What is a Credit Score & How Does it Work?

02/14/2023

By: Brady

There is a lot of pressure to have a good credit score, so it is essential to ensure you have correct information on a credit score and how it works.

A Credit Score is a ranking between 300 and 850 that helps credit lenders understand how likely you are to be financially responsible.  Knowing how your credit score works is just as important as knowing what it is, so we have broken it down for you!
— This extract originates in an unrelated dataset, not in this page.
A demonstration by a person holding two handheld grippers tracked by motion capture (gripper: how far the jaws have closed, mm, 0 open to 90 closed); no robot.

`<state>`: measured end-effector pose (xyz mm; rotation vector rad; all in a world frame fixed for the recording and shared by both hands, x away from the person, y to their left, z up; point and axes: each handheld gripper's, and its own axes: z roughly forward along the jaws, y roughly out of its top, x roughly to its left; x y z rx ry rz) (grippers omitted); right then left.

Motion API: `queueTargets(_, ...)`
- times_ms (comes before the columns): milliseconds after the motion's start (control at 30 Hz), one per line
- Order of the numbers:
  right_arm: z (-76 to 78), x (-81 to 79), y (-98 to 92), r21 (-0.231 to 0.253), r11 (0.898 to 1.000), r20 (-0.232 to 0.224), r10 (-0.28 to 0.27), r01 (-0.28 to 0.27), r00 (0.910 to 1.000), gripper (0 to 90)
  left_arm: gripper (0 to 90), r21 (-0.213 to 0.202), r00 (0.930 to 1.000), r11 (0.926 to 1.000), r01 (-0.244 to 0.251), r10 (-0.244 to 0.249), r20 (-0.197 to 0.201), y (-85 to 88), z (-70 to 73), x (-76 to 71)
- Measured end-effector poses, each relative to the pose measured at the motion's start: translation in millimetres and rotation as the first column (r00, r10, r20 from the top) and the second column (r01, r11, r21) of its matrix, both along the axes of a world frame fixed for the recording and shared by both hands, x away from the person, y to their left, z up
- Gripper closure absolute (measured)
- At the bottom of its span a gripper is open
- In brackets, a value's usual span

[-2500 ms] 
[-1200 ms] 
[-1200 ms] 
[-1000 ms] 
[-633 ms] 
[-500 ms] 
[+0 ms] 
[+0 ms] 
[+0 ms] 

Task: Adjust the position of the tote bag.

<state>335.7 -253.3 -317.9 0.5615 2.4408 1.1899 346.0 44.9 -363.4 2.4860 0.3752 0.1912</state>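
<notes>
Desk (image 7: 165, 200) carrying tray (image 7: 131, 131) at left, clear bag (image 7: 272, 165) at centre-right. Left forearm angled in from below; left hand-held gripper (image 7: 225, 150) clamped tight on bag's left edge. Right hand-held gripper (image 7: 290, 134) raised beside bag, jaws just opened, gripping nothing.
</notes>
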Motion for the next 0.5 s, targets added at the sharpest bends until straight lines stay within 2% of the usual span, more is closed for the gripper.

5% Recent Activity/Inquiries

Five percent of your credit score is based on how often credit lenders look at your score. This is considered a hard credit check, and if you are not careful, it can add up fast. Hard credit checks are the only credit checking form that negatively affects your credit score.*

There are ways to check your credit score without a negative impact! At First Community, we have a tool within online banking that calculates your credit score (provided by TransUnion and is based on the VantageScore® 3.0 model). This allows you to easily see your credit score and how it is affected without a negative impact!  

11% Account Mix    

Another important aspect of your credit score is your Account Mix which is responsible for 11% of your credit score. This is the number of different accounts you have, and having a proven history of managing more than one line of credit effectively shows credit lenders that you can handle the responsibility of opening a new account.

21% Credit Age

The third largest attribute to your credit score is your Credit Age. Credit Age is the average length of your credit history. It is calculated by taking your oldest and newest account (by months), adding them together, and dividing them by the number of accounts that you have open.

23% Credit Usage

The second largest contributor to your credit score is how much revolving credit you use. Revolving credit is a line of credit that remains available over time, and that is paid off as you go (i.e., credit card, home equity line of credit). Keeping credit usage under 30% is usually a good rule of thumb when you want to keep your credit score high.**

40% Payment History

The biggest factor that contributes to your credit score is your payment history. This number reflects whether or not you pay bills on time, how often you miss payments, how many days past the due date, and how many recent payments you have missed altogether. Payments made over 30 days late will typically be reported by your lender and lower your credit scores. However, if you can pay the bill before the 30 days, it may mean that your score is free from negative effects.*** The longer your credit age shows a healthy payment history, the less a late payment affects your score, if at all. Paying your bills on time is still important each month!**** 

Credit scores don’t have to be confusing, and with a basic understanding of what makes them up, you can stay on top of your credit score and have the best opportunities possible!  

 

*“What is a Credit Score” TransUnion 
**“What Should My Credit Card Utilization Be?” Experian.com
***“How Your Credit Score is Calculated” WellsFargo
****“What is Payment History” Myfico.com

Content is accurate at the time of blog posting and is subject to change.